Parmi les habitués, Éric Ciotti, député des Alpes-Maritimes et fraîchement élu maire de Nice, est un passager régulier depuis 2007. Malgré son nouveau mandat municipal et l’interdiction de cumul, il continue d’emprunter ce vol pour ses déplacements à Paris, notamment pour son rôle au sein de l’UDR, son parti allié au Rassemblement National. L’atterrissage spectaculaire à Nice, avec la Baie des Anges en toile de fond, reste un moment qu’il apprécie particulièrement, parfois même immortalisé par son téléphone, tel un touriste.

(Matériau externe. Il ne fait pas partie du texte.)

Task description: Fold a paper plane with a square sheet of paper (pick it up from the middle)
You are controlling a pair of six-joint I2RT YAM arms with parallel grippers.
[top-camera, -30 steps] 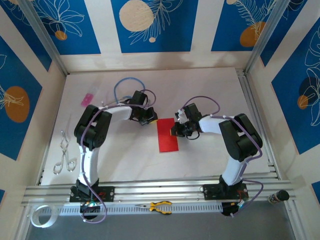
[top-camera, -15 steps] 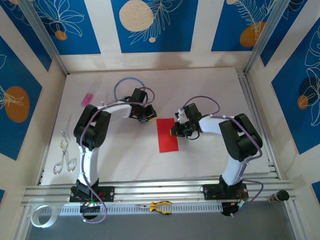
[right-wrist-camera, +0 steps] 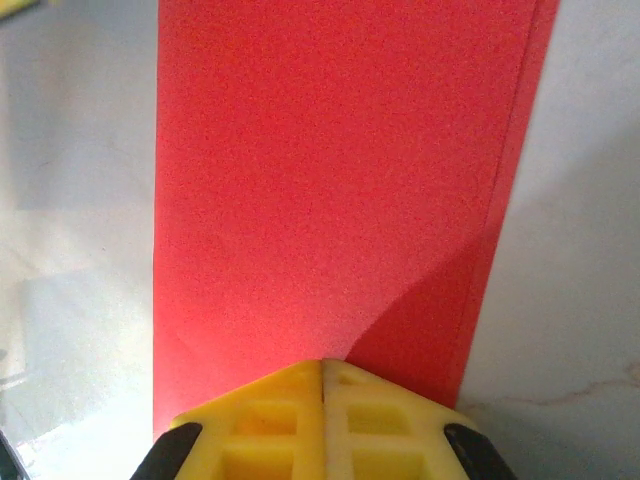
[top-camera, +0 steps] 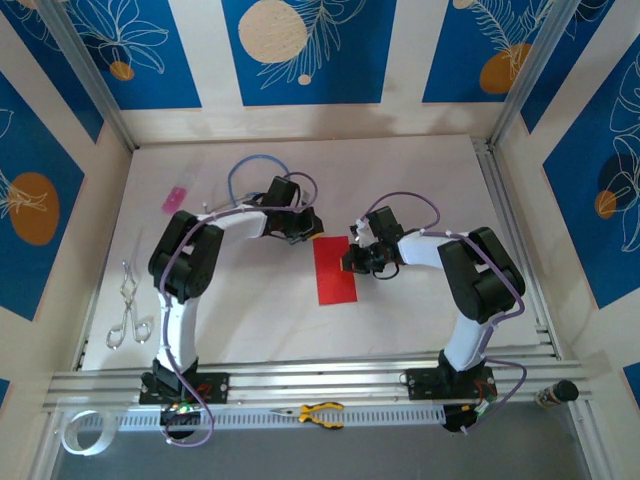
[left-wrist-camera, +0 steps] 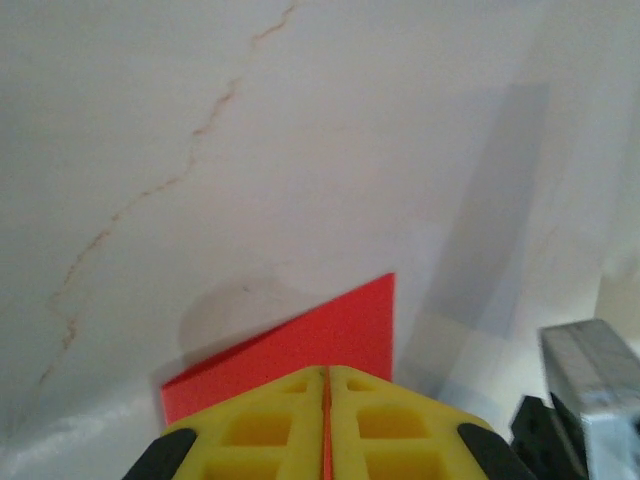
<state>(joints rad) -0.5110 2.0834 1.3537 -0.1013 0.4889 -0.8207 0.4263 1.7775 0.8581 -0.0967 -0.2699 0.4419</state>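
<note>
Room first: the red sheet [top-camera: 334, 270], folded to a narrow rectangle with straight long edges, lies flat on the white table [top-camera: 420, 180] between the two pincers. One long edge runs just under the right gripper [top-camera: 351, 262], and the far corner on the opposite side sits at the left gripper [top-camera: 307, 232]. Beyond both sets of tips, open tabletop runs out to the back wall. Well off to the left gripper's left lie a small pink item [top-camera: 175, 198] and metal tongs [top-camera: 128, 305], both far from the paper. In the right wrist view a second layer shows as a slim strip along the sheet's right-hand edge. Pose: the left arm reaches forward and bends inward at the elbow, wrist turned toward the right arm, tips low at the sheet's corner. The right arm mirrors it, forearm angled inward, wrist pitched down over the paper. Left pincer: yellow fingers [left-wrist-camera: 260, 425] closed, with a thin red line running down the seam between them, so the paper's edge appears pinched; the sheet's sharp corner pokes out just ahead of the tips. Right pincer: fingers [right-wrist-camera: 400, 430] pressed fully together, seam clean with no red in it, holding nothing. Its tips sit at the sheet's near edge, their shadow meeting them there — apparently resting on the paper.
</note>
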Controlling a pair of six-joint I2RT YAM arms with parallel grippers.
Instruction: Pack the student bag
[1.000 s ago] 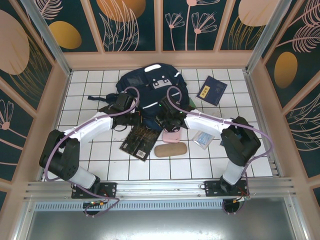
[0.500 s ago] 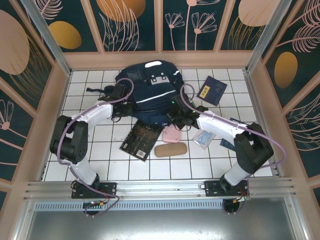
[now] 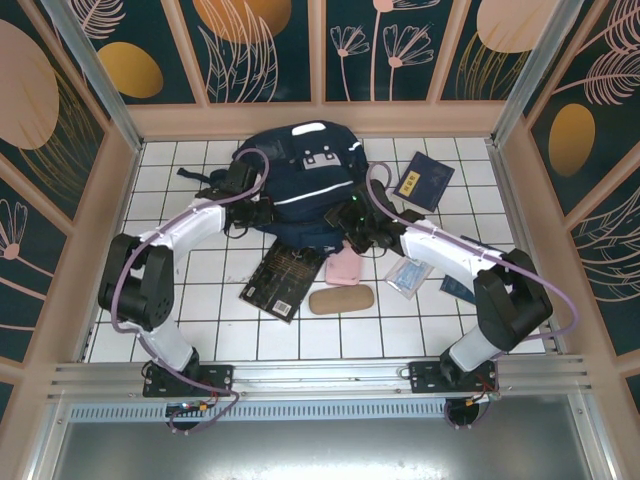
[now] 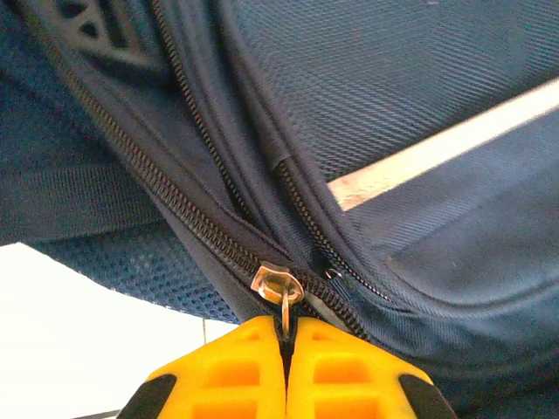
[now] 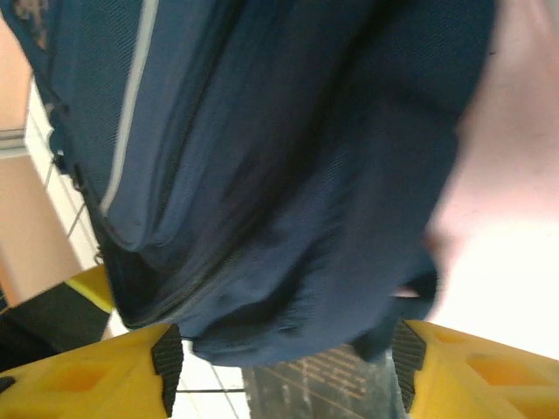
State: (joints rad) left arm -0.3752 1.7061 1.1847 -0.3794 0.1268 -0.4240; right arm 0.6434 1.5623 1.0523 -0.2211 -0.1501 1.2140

Ce ballet aérien hebdomadaire rassemble également d’autres personnalités politiques azuréennes. Qu’il s’agisse de Christian Estrosi, de David Lisnard, ou des figures de la famille Tabarot, tous convergent vers la capitale le lundi soir ou le mardi matin, pour un retour généralement programmé le mercredi soir ou le jeudi. Ces trajets sont l’occasion de brèves rencontres, de discussions informelles, ou de regards croisés qui en disent long sur les relations complexes au sein des droites.
Le vol Orly-Nice symbolise ainsi l’union et la désunion de ces personnalités politiques, contraintes à une certaine promiscuité malgré des inimitiés notoires. Il illustre de manière concrète comment les chemins du pouvoir se croisent et se décroisent, même dans les airs, au gré des impératifs parlementaires et des enjeux locaux. Ces voyages révèlent les dynamiques sous-jacentes et les non-dits qui animent la scène politique des Alpes-Maritimes.